WHAT THIS TASK INVOLVES. Each line below must be reproduced exactly, though the pictures are to be dropped.

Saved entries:
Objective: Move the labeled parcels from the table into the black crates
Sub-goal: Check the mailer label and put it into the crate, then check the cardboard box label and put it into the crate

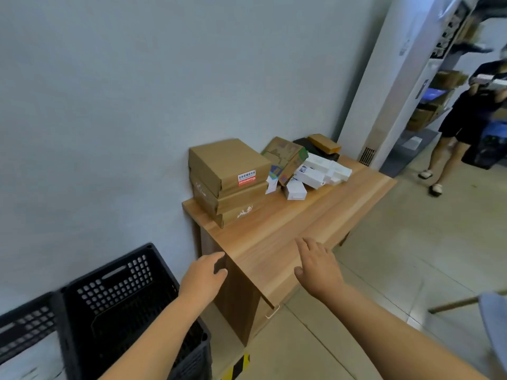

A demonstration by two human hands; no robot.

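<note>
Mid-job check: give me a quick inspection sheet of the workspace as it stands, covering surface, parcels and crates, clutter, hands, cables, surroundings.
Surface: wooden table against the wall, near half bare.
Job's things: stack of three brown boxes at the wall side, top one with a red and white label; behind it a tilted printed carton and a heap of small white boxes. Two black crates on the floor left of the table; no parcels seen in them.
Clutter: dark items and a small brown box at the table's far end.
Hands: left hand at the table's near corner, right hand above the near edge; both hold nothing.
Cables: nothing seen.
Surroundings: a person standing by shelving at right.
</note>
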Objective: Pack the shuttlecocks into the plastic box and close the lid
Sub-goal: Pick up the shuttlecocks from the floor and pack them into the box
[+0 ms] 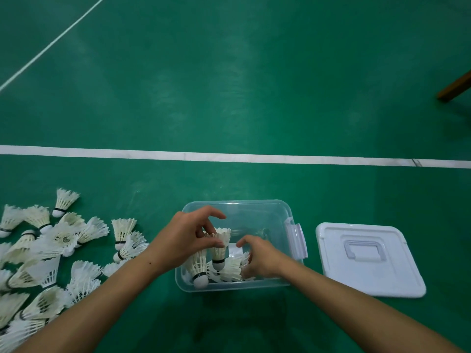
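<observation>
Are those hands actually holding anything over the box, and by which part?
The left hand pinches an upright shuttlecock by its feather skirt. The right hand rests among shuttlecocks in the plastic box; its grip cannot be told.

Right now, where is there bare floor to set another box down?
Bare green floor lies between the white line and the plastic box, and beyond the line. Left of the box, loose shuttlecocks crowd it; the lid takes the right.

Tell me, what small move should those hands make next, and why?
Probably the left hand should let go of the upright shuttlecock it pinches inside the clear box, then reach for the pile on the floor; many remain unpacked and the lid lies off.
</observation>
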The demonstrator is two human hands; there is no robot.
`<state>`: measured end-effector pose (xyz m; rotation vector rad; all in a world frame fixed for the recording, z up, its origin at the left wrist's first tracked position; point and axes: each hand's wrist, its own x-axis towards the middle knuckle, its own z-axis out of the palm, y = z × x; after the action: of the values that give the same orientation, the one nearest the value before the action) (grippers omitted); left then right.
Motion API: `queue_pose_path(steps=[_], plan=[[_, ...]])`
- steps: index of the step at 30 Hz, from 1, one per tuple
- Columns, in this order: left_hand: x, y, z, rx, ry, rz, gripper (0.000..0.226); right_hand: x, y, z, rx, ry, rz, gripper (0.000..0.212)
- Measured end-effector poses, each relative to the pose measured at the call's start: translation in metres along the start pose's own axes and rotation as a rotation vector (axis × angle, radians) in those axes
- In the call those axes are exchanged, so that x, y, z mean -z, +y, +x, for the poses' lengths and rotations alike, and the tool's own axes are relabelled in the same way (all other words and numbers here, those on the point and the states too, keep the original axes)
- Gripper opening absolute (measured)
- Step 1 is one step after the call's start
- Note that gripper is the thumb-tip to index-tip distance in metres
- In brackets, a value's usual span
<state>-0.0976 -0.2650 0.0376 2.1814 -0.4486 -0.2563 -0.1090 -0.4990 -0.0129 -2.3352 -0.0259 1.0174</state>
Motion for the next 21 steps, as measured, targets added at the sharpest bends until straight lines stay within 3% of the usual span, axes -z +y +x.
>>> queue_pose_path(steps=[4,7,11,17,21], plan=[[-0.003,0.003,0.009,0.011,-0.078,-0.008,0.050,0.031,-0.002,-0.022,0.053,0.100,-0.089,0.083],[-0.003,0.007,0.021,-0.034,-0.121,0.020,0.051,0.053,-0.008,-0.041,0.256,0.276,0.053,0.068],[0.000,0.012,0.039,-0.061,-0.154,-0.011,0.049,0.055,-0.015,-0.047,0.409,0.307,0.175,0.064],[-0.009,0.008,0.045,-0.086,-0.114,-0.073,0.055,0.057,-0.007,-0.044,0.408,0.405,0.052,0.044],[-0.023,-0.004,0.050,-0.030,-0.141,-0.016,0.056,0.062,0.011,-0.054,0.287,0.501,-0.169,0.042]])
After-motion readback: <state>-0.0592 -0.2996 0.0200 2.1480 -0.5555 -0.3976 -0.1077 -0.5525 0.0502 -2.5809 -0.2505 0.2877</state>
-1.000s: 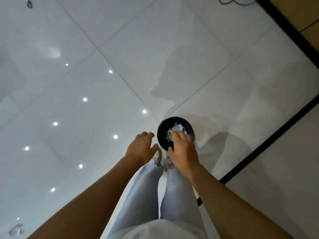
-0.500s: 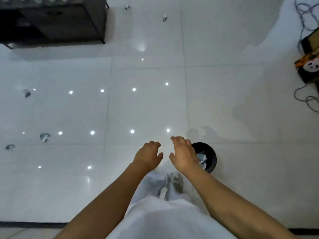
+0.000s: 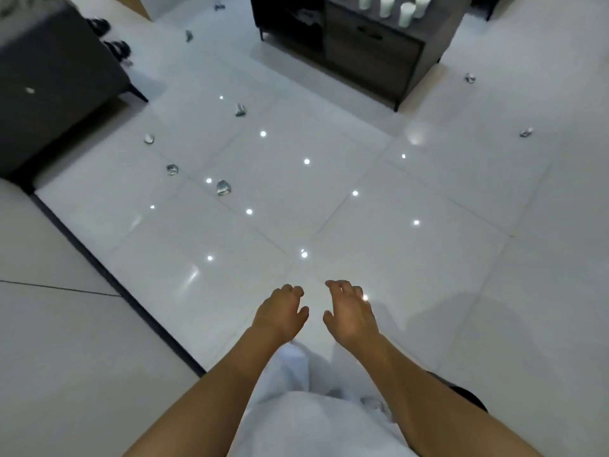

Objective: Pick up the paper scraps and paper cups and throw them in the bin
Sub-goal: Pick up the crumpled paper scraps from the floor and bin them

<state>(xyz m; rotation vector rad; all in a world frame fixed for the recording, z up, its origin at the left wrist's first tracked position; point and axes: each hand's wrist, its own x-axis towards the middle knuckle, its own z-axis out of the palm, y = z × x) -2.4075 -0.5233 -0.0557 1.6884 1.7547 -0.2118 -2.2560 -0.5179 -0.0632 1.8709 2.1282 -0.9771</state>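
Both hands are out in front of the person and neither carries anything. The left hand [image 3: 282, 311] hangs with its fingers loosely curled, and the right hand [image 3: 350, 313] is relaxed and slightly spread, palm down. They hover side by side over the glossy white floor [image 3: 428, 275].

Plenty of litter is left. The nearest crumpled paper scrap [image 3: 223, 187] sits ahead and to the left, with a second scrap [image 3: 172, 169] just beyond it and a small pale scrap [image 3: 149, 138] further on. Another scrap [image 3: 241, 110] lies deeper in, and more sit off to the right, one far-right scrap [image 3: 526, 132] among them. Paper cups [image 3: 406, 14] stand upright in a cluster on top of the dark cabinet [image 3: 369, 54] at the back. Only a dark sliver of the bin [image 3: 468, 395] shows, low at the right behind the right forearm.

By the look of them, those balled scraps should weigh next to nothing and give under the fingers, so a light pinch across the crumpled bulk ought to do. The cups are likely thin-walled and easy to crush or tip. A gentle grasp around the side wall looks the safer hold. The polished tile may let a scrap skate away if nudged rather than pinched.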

THE COMPLETED TASK.
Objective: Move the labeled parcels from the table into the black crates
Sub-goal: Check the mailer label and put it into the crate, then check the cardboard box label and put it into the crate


A demonstration by two human hands; no robot.

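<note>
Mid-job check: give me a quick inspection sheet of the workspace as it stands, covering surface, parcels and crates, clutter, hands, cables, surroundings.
Surface: wooden table against the wall, near half bare.
Job's things: stack of three brown boxes at the wall side, top one with a red and white label; behind it a tilted printed carton and a heap of small white boxes. Two black crates on the floor left of the table; no parcels seen in them.
Clutter: dark items and a small brown box at the table's far end.
Hands: left hand at the table's near corner, right hand above the near edge; both hold nothing.
Cables: nothing seen.
Surroundings: a person standing by shelving at right.
</note>
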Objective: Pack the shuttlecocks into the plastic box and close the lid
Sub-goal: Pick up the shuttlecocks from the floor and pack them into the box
[+0 ms] 
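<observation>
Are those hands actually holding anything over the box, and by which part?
The left hand pinches an upright shuttlecock by its feather skirt. The right hand rests among shuttlecocks in the plastic box; its grip cannot be told.

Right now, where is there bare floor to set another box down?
Bare green floor lies between the white line and the plastic box, and beyond the line. Left of the box, loose shuttlecocks crowd it; the lid takes the right.

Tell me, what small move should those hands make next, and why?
Probably the left hand should let go of the upright shuttlecock it pinches inside the clear box, then reach for the pile on the floor; many remain unpacked and the lid lies off.
</observation>
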The demonstrator is two human hands; there is no robot.
`<state>`: measured end-effector pose (xyz m; rotation vector rad; all in a world frame fixed for the recording, z up, its origin at the left wrist's first tracked position; point and axes: each hand's wrist, its own x-axis towards the middle knuckle, its own z-axis out of the palm, y = z × x; after the action: of the values that give the same orientation, the one nearest the value before the action) (grippers omitted); left then right.
Motion API: `queue_pose_path(steps=[_], plan=[[_, ...]])`
- steps: index of the step at 30 Hz, from 1, one per tuple
- Columns, in this order: left_hand: x, y, z, rx, ry, rz, gripper (0.000..0.226); right_hand: x, y, z, rx, ry, rz, gripper (0.000..0.212)
- Measured end-effector poses, each relative to the pose measured at the call's start: translation in metres along the start pose's own axes and rotation as a rotation vector (axis × angle, radians) in those axes
- In the call those axes are exchanged, so that x, y, z mean -z, +y, +x, for the poses' lengths and rotations alike, and the tool's own axes are relabelled in the same way (all other words and numbers here, those on the point and the states too, keep the original axes)
- Gripper opening absolute (measured)
- Step 1 is one step after the call's start
- Note that gripper is the thumb-tip to index-tip distance in metres
- In brackets, a value's usual span
<state>-0.0976 -0.2650 0.0376 2.1814 -0.4486 -0.2563 -0.1090 -0.4990 -0.0129 -2.3352 -0.0259 1.0174</state>
Motion for the next 21 steps, as measured, targets added at the sharpest bends until straight lines stay within 3% of the usual span, axes -z +y +x.
>>> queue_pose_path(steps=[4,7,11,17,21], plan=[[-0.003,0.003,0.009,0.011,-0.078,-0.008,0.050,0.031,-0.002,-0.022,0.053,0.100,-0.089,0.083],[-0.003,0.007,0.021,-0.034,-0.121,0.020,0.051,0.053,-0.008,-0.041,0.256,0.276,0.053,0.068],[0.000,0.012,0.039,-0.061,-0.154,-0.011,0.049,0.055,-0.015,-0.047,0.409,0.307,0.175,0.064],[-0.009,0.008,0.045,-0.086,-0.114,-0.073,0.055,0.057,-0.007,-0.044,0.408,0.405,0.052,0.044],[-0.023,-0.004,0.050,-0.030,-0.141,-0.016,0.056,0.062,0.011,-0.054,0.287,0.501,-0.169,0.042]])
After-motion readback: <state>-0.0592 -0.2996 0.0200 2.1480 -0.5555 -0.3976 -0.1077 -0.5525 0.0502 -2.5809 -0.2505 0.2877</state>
-1.000s: 
-0.500s: 
+0.000s: 

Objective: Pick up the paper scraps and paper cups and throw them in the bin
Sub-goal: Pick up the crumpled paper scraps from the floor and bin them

<state>(xyz m; rotation vector rad; all in a world frame fixed for the recording, z up, its origin at the left wrist's first tracked position; point and axes: each hand's wrist, its own x-axis towards the middle knuckle, its own z-axis out of the palm, y = z × x) -2.4075 -0.5233 -0.0557 1.6884 1.7547 -0.2118 -2.2560 -0.5179 -0.0632 1.8709 2.1282 -0.9771</state>
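Both hands are out in front of the person and neither carries anything. The left hand [image 3: 282, 311] hangs with its fingers loosely curled, and the right hand [image 3: 350, 313] is relaxed and slightly spread, palm down. They hover side by side over the glossy white floor [image 3: 428, 275].

Plenty of litter is left. The nearest crumpled paper scrap [image 3: 223, 187] sits ahead and to the left, with a second scrap [image 3: 172, 169] just beyond it and a small pale scrap [image 3: 149, 138] further on. Another scrap [image 3: 241, 110] lies deeper in, and more sit off to the right, one far-right scrap [image 3: 526, 132] among them. Paper cups [image 3: 406, 14] stand upright in a cluster on top of the dark cabinet [image 3: 369, 54] at the back. Only a dark sliver of the bin [image 3: 468, 395] shows, low at the right behind the right forearm.

By the look of them, those balled scraps should weigh next to nothing and give under the fingers, so a light pinch across the crumpled bulk ought to do. The cups are likely thin-walled and easy to crush or tip. A gentle grasp around the side wall looks the safer hold. The polished tile may let a scrap skate away if nudged rather than pinched.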

There is no more to add to the answer.